This first one made me think "rove beetle" as its wings don't cover its abdomen. It turns out to have the scientific species name valgus hemipterus (half-wing) so it wasn't a bad guess, ok.. Again, the Rhubarb Weevil, on what seems to have Rhubarb-like leaves. Of course I can't help calling it the banana peel on legs. And another weevil I didn't get the long nose in there but the color is right to be a pale-green weevil. And finally another little grey weevil that I haven't been able to look up.



That was almost the whole beetle roster, and so we turn to the bugs. The assassin bugs were quite the stars of the past couple of weeks. First we saw an adult last week, and then wonder or wonders, I found both a nymph AND later an adult feeding on a spotted cucumber and a white leafhopper respectively.



There were quite a few new bugs to me. The black and yellow one was on a grapevine at the place where I had to turn the car around to go get gas! It was on a grapevine there, but the notes in Bugguide say it (or its kids) like Black locust. The next one looked a lot like the 4-lined plant bug, but wasn't green enough. It is a Two-spotted Grass Bug. This Horned Squash Bug looks as if it were supposed to belong to the leaf-footed bugs, but it doesn't seem to have the characteristic flat "leaves" on its hind legs. So it doesn't belong! This last mystery is so small it is hard to make out, but it does seem to have feet and some hairs.. Wonder what it is?



A couple of our favorites. I know how you love (and so do I) the candy-striped leafhopper, but this picture makes it look as if it is arriving at an adventure park. The next image is of a four-spotted Agallia, another oldie. The thistles are showing up more and more of the little "camel-shaped" treehoppers. It seems to me, though, that the little black thorn-shaped treehoppers haven't shown up on any of the redbuds. I wonder where they are - I have images of them from last year.



There were a couple of new (for this year at least) dragonflies and damselflies, and a couple of old ones. The bright iridescent ebony jewelwing male was less apprehensive this week or so, so although he parked in full sun where I am a little blind even with darkening glasses, I got some better shots of him. Haven't seen Mrs. jewelwing lately though. This little green sedge sprite was a new one on me. It came floating through the air like a bit of fluff (It was only about an inch and a half long) and finally settled down near me. Sprite indeed! Then out near the pond, Mr. and Mrs. Whitetail Skimmer came to pose for their engagement photos. He's the one with the white tail, which is one of the first things you see as he darts by. But she is camouflaged so well - both of them have big clear bits in their wings, but her tail is brown, so that she practically drops out of visibility.
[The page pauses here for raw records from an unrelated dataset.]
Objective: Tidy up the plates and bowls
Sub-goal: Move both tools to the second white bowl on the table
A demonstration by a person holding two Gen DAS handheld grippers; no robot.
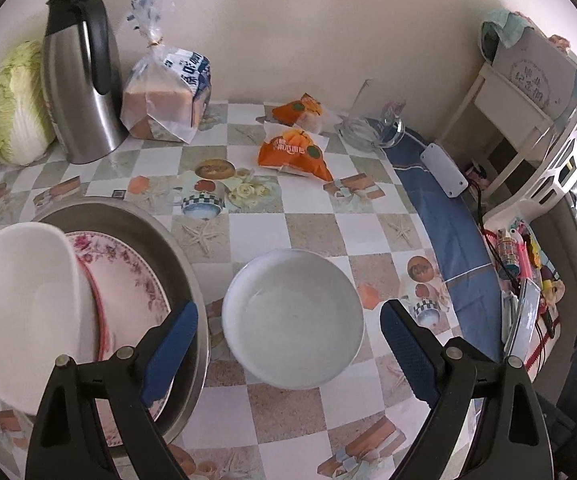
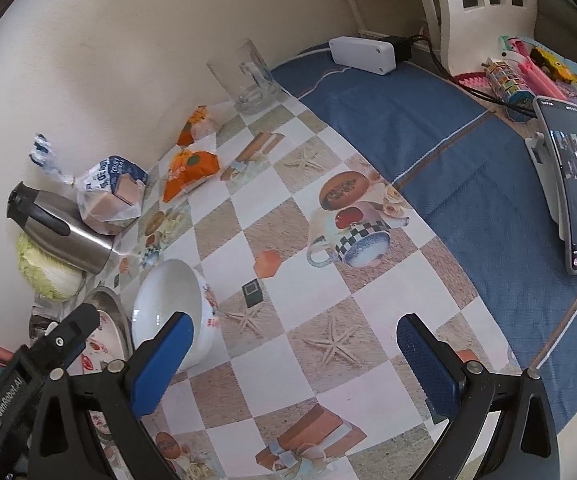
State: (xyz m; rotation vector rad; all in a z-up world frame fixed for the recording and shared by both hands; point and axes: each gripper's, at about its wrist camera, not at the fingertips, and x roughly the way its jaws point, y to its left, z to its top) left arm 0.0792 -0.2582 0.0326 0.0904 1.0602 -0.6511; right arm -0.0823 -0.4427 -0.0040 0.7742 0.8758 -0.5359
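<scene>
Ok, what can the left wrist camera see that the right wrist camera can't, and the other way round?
Only the left wrist view shows the tilted white bowl leaning in the metal basin on the floral plate.
Only the right wrist view shows the phone propped on its stand, and the left gripper from outside.
Both show the upright white bowl on the table, the steel jug, bread bag and orange packets.

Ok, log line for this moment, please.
left tongs: open over white bowl | right tongs: open, empty | second bowl and floral plate in metal basin
</scene>
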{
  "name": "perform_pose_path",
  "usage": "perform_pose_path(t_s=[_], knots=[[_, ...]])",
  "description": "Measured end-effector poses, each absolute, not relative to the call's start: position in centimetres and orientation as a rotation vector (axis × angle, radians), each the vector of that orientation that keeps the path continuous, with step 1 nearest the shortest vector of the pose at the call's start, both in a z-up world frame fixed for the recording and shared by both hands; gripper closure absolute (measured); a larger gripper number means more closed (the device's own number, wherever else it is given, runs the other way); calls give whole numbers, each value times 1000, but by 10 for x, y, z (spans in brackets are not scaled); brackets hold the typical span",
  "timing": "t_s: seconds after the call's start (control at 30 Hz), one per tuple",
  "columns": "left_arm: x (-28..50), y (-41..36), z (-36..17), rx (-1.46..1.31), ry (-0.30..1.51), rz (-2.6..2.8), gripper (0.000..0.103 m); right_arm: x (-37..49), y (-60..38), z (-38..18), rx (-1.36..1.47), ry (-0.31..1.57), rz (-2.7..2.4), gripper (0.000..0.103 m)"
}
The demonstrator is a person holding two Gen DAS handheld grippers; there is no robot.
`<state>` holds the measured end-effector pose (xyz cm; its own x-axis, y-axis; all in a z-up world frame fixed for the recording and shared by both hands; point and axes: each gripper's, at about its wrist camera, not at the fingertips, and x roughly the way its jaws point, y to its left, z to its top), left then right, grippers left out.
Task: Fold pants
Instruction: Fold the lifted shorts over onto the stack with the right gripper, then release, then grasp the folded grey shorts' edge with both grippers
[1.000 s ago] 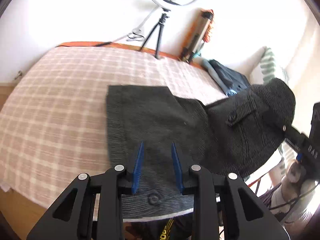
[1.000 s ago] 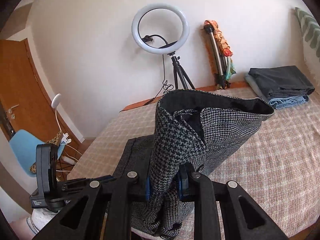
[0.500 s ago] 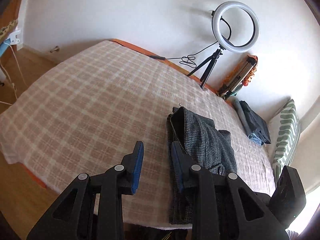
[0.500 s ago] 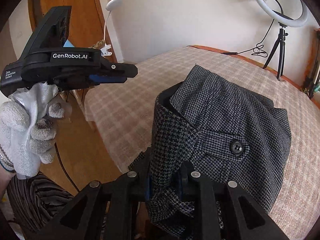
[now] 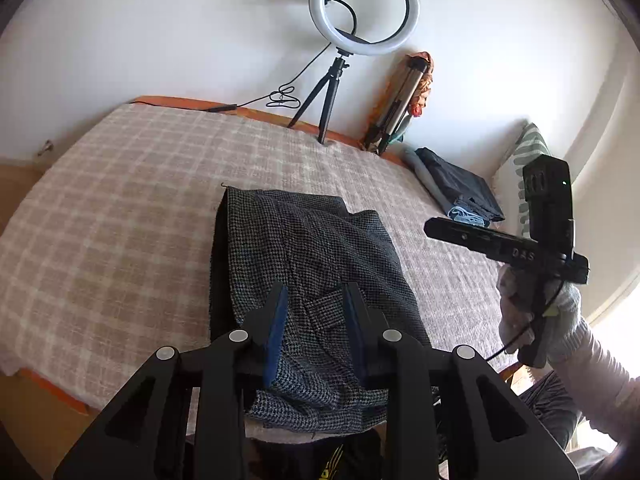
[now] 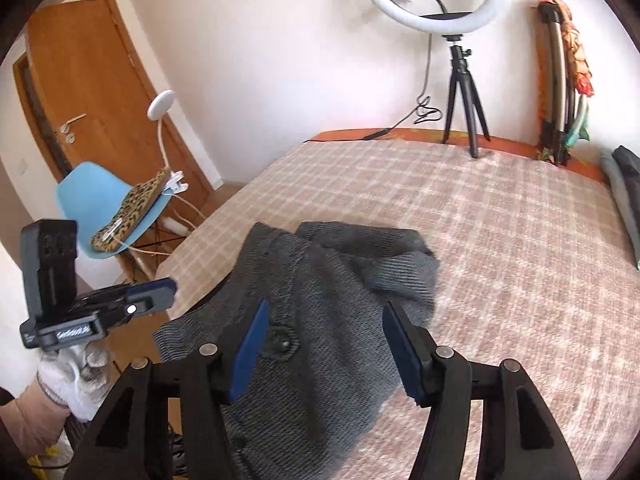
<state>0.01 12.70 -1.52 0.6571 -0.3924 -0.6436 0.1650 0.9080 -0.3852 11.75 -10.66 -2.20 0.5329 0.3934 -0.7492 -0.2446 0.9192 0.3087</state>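
Note:
The grey houndstooth pants (image 5: 316,280) lie folded in a thick bundle on the checked bedspread (image 5: 120,216), near the front edge of the bed. They also show in the right wrist view (image 6: 320,308), with a button facing up. My left gripper (image 5: 314,294) is open and empty just above the bundle's near end. My right gripper (image 6: 324,308) is open wide and empty above the bundle. The right gripper also shows at the right of the left wrist view (image 5: 432,226), away from the pants.
A ring light on a tripod (image 5: 360,8) and a folded stand (image 5: 404,100) are at the bed's far edge. A stack of folded clothes (image 5: 460,188) lies at the far right. A blue chair (image 6: 108,200) and a wooden door (image 6: 88,92) are left of the bed.
My right gripper has let go of the pants and opened wide. The pants have dropped onto the bed as a folded bundle. My left gripper has swung back over the bundle.

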Motion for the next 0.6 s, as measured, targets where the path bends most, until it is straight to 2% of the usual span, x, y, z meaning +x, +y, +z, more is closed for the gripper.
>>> perform_pose_path(t_s=[0.23, 0.3, 0.33, 0.4, 0.5, 0.6], knots=[[7, 116, -53, -285, 932, -332, 76, 184, -133, -72, 349, 1093, 421, 39], [9, 118, -56, -292, 941, -326, 76, 186, -128, -79, 382, 1102, 453, 53], [9, 119, -56, -293, 944, -326, 76, 187, -125, -82, 393, 1102, 464, 77], [9, 118, -56, -291, 945, -328, 76, 186, -125, -78, 399, 1080, 447, 96], [8, 117, -60, -277, 953, -337, 76, 193, -137, -65, 424, 1022, 426, 99], [7, 117, -71, -252, 980, -326, 76, 214, -150, -82, 434, 1060, 363, 103]])
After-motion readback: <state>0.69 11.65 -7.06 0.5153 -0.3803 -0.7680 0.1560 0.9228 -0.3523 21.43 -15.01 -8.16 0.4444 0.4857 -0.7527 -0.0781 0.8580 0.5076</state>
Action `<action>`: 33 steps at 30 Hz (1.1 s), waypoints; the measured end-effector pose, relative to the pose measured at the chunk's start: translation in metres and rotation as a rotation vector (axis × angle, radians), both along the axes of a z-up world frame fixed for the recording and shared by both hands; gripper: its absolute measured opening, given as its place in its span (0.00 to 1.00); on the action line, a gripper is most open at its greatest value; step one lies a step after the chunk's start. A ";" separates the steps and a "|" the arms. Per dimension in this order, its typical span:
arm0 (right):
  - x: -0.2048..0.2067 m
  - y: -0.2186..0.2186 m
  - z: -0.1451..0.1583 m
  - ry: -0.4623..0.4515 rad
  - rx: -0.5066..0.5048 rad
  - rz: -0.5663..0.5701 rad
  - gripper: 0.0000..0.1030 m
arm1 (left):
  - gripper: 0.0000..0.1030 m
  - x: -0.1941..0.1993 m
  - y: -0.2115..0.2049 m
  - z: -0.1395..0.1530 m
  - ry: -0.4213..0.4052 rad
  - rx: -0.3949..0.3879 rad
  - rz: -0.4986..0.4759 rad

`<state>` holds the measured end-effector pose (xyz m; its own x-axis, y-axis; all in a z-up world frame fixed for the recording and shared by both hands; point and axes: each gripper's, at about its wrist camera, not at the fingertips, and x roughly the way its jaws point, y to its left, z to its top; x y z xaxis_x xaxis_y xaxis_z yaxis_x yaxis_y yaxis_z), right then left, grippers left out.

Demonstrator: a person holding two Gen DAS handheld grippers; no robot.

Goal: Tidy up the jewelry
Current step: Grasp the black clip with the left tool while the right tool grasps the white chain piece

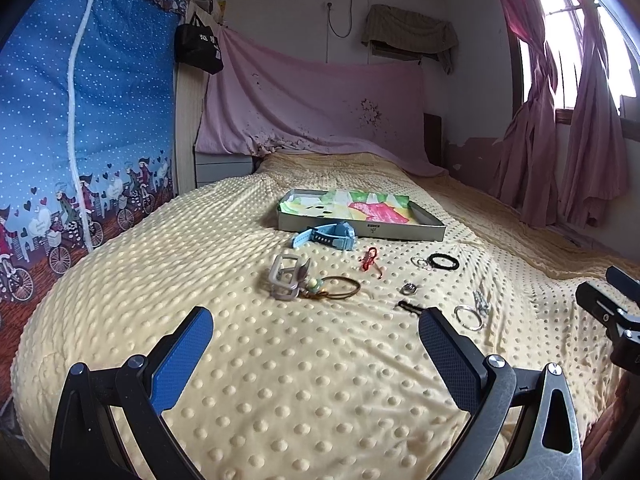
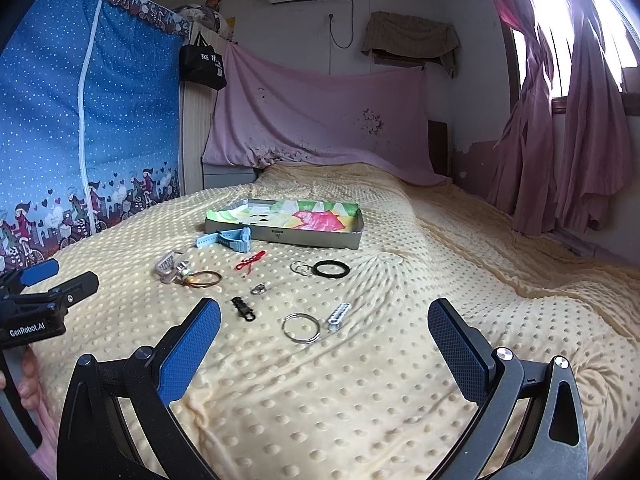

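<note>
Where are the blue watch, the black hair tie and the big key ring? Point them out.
Blue watch (image 1: 334,233), left wrist view, on its case.
Black hair tie (image 2: 331,269), right wrist view, on its band.
Big key ring (image 2: 301,339), right wrist view, on its near rim.

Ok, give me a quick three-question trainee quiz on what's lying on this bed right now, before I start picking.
1. True or false: the blue watch already lies inside the shallow box.
2. Multiple choice: which item lies nearest the right gripper? A) the black hair tie B) the large key ring C) the red cord
3. Fill in: both the right gripper and the left gripper stand ____ and hold nothing.

Key: 1 false, it lies on the blanket beside the box's front wall. 2 B. 3 open.
</note>
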<state>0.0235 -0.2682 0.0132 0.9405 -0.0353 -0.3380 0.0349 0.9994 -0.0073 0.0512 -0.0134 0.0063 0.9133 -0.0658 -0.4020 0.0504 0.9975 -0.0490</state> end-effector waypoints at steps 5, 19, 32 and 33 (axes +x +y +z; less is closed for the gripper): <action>0.025 -0.015 0.001 0.004 -0.019 0.000 0.99 | 1.00 0.025 -0.014 0.005 0.005 -0.014 -0.009; 0.090 -0.048 -0.021 0.067 0.132 0.007 0.87 | 0.99 0.077 -0.055 -0.018 0.075 -0.079 -0.066; 0.132 -0.049 -0.045 0.149 0.139 0.051 0.41 | 0.74 0.107 -0.079 -0.035 0.175 -0.129 -0.152; 0.135 -0.049 -0.046 0.162 0.145 0.058 0.38 | 0.73 0.111 -0.079 -0.037 0.189 -0.134 -0.159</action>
We saw a few flies back in the dung discussion. But that's not all! This truly ugly puppy seems not to mind at all what people or flies think of him with his hairy blue butt. But next time I turned around, there was this lovely blue-winged dance fly. Do you remember the march flies? Well, the dance fly has them for lunch. And I don't mean asks them over for acai berry yogurt. These two haunch-sitters may be related. They are! They are two sexes of the Dusky-winged Woodlouse Flies!



Even though you already saw some of our Hover Flies, there are more! This one mimics a bee. And so does this one. The last two don't, but I think they are Hover Flies.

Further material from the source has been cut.